=== Section Start ===
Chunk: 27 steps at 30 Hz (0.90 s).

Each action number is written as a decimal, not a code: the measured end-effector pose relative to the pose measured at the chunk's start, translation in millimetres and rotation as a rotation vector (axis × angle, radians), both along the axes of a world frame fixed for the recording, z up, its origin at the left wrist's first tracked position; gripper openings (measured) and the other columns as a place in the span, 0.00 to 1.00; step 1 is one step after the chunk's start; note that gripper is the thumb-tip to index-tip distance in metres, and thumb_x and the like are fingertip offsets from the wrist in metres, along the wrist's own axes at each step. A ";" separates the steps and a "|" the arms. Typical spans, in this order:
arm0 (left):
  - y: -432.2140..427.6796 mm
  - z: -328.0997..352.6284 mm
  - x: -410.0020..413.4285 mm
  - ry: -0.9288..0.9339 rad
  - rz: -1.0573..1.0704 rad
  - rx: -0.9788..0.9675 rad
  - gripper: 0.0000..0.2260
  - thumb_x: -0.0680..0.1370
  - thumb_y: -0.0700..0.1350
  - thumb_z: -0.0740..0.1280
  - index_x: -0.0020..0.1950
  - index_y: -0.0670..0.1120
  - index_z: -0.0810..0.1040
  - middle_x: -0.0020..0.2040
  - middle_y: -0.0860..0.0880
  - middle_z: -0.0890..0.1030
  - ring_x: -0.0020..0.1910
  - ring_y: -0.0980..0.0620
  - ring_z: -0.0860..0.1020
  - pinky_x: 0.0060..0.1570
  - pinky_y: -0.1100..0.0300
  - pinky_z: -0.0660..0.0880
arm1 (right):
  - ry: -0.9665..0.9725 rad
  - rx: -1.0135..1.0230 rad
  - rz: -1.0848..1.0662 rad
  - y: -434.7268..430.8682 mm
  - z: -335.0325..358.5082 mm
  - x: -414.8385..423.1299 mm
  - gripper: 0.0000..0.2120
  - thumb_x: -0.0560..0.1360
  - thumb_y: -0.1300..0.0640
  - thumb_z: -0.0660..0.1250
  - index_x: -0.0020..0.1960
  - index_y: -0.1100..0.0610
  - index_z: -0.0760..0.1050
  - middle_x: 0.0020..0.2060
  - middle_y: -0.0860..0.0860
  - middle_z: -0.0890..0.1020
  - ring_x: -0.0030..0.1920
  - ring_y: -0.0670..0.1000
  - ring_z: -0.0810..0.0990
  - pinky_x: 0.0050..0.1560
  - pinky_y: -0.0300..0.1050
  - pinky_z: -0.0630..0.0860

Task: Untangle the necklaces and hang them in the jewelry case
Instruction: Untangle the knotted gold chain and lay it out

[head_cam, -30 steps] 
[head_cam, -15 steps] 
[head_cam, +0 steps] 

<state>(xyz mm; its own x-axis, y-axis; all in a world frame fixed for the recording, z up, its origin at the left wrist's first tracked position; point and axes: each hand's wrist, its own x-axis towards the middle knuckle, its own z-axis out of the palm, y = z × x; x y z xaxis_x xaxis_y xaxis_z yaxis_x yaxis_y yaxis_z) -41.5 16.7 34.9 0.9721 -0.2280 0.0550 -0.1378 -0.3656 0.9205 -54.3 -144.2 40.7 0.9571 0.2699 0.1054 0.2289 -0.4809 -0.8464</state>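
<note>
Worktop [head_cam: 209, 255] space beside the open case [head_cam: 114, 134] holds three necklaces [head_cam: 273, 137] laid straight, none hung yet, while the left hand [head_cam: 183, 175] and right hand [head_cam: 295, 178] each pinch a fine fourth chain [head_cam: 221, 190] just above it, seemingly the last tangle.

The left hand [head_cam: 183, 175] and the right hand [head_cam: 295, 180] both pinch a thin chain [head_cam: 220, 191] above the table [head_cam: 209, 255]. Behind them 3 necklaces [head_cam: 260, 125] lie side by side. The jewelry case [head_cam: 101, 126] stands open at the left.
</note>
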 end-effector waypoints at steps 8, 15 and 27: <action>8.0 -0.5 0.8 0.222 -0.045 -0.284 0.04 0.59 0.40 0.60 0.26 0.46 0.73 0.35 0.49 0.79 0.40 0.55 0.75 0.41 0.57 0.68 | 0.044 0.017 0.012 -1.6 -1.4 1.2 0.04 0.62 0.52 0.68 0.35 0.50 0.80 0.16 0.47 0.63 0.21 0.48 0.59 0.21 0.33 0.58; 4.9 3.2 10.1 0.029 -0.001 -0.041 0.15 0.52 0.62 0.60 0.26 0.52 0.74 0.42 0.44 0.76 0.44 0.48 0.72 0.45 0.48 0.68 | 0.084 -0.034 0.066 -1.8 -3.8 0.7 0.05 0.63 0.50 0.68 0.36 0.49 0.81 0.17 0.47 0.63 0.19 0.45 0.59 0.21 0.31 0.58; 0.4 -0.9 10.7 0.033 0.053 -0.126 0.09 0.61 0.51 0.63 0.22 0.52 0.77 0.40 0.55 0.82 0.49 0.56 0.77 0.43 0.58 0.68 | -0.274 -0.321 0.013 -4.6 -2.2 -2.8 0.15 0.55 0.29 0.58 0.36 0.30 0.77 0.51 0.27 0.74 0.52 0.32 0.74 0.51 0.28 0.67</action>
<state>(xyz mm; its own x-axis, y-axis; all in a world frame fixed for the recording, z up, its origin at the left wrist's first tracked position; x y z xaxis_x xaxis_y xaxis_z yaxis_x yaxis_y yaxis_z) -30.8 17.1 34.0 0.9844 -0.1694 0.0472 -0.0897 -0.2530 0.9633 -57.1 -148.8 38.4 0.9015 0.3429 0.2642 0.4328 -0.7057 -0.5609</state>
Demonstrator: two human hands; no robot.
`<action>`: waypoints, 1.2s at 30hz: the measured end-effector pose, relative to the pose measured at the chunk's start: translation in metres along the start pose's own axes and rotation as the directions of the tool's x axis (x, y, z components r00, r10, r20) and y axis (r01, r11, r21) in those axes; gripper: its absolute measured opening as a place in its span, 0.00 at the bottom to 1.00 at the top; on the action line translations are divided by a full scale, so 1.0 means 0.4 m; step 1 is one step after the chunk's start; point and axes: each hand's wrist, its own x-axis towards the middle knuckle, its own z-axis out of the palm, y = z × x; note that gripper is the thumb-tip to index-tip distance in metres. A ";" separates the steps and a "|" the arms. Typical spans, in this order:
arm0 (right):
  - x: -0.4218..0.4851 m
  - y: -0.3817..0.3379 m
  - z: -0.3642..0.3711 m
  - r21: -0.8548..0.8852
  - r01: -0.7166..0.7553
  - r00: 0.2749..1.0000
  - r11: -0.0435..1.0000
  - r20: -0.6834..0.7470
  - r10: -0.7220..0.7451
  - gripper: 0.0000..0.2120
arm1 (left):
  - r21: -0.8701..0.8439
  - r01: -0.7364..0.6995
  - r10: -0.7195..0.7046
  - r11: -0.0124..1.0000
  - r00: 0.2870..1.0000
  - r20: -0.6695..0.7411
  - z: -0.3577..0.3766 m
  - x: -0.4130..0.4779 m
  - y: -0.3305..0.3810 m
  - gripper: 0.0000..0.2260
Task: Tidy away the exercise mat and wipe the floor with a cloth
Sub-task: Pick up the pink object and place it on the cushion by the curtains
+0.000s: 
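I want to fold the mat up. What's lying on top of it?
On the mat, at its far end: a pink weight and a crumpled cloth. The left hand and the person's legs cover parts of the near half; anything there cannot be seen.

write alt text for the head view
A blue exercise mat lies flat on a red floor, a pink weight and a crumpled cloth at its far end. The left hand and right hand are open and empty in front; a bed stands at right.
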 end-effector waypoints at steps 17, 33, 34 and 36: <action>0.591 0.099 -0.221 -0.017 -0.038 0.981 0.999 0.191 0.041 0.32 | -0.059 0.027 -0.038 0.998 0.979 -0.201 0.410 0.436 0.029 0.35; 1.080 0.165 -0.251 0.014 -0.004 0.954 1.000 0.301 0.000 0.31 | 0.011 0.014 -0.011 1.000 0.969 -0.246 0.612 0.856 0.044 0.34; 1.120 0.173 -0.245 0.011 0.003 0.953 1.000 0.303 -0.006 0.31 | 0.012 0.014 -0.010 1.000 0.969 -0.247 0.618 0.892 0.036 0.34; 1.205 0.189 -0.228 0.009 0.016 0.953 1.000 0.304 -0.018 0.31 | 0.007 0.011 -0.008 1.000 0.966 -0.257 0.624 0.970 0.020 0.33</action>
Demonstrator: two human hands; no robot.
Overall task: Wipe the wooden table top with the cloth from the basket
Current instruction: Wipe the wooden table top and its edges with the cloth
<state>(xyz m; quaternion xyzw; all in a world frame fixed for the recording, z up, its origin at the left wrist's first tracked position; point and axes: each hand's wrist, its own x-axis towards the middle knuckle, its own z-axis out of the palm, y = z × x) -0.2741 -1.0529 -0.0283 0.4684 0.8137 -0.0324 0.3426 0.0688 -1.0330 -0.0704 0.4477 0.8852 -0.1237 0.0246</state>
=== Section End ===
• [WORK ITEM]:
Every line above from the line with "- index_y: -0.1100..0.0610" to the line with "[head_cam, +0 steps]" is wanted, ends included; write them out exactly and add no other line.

• [ANSWER TO THIS TASK]:
  - index_y: -0.1100..0.0610
  - index_z: -0.0760..0.1050
  - middle_x: 0.0020..0.2060
  - middle_y: -0.0860..0.0860
  - middle_z: -0.0890..0.1020
  - ring_x: -0.0030..0.1920
  - ring_y: -0.0670..0.1000
  - ring_z: -0.0810..0.0990
  - pinky_x: 0.0050..0.1560
  - pinky_y: -0.0300..0.1050
  - pinky_z: -0.0630..0.0860

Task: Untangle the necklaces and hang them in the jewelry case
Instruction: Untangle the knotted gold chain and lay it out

[head_cam, -30 steps] 
[head_cam, -15 steps] 
[head_cam, +0 steps] 

The exercise has been answered completely.